=== ABOUT THIS EXERCISE ===
Looking at the entries, say how many lines contain the string "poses". Offer nothing besides the number.

═════ INPUT DATA ═════

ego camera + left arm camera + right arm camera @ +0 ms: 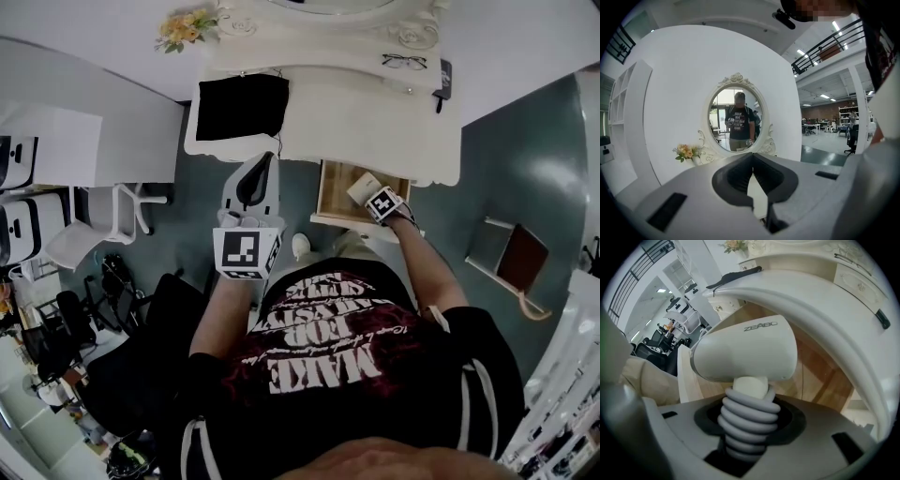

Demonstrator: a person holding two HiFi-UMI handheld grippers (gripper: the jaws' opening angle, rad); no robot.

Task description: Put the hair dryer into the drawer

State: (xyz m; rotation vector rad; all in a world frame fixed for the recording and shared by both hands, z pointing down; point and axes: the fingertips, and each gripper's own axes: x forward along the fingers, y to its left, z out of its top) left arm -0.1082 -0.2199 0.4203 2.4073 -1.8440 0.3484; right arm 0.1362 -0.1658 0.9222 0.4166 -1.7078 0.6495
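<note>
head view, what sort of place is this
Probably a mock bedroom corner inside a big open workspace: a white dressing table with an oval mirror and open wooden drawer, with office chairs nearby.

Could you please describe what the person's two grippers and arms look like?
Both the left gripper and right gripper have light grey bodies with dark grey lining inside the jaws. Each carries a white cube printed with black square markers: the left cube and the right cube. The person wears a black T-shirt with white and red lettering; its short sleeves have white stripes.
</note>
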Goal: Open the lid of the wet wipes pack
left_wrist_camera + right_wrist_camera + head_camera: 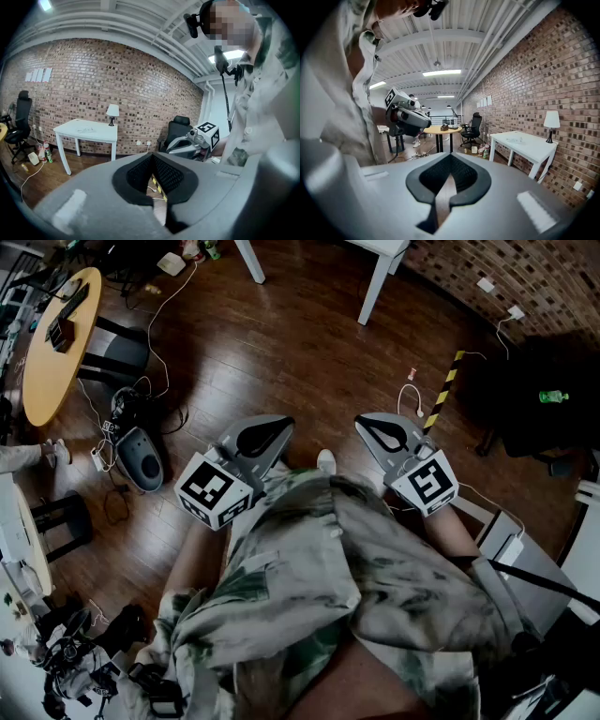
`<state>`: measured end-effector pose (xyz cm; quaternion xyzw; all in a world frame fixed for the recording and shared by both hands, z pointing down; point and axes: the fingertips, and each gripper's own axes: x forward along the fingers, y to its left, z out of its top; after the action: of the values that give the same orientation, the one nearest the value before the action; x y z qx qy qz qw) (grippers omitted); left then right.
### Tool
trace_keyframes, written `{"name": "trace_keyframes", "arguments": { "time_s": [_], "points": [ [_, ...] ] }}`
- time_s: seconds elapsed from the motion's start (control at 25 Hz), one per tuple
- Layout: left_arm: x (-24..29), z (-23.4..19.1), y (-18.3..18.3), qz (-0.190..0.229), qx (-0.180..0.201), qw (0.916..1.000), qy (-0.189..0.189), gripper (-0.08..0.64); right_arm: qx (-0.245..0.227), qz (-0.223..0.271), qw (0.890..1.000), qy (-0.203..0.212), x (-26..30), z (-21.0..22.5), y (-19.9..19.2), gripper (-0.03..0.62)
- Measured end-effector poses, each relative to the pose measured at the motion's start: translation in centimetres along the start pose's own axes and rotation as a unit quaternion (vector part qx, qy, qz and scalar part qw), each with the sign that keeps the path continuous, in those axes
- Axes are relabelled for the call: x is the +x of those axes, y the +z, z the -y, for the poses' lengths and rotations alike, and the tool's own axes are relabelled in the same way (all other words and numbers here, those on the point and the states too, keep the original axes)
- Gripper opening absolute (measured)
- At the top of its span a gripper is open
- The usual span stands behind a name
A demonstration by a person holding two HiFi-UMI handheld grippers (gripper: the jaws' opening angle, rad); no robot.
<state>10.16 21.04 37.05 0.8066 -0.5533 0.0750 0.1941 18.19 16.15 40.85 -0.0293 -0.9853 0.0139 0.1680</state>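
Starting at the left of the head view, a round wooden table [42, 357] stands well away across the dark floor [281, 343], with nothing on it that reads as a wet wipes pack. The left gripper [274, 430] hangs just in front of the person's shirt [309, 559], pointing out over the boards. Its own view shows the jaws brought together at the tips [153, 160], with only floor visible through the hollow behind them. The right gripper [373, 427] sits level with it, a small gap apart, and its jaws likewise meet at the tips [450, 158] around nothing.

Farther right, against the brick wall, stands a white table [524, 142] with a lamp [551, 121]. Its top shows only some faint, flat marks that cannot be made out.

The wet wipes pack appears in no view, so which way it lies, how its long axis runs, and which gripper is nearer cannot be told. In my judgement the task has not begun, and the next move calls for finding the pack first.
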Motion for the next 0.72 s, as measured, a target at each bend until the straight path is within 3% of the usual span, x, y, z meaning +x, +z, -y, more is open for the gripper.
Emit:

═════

=== SOLUTION TO THIS PROBLEM ===
2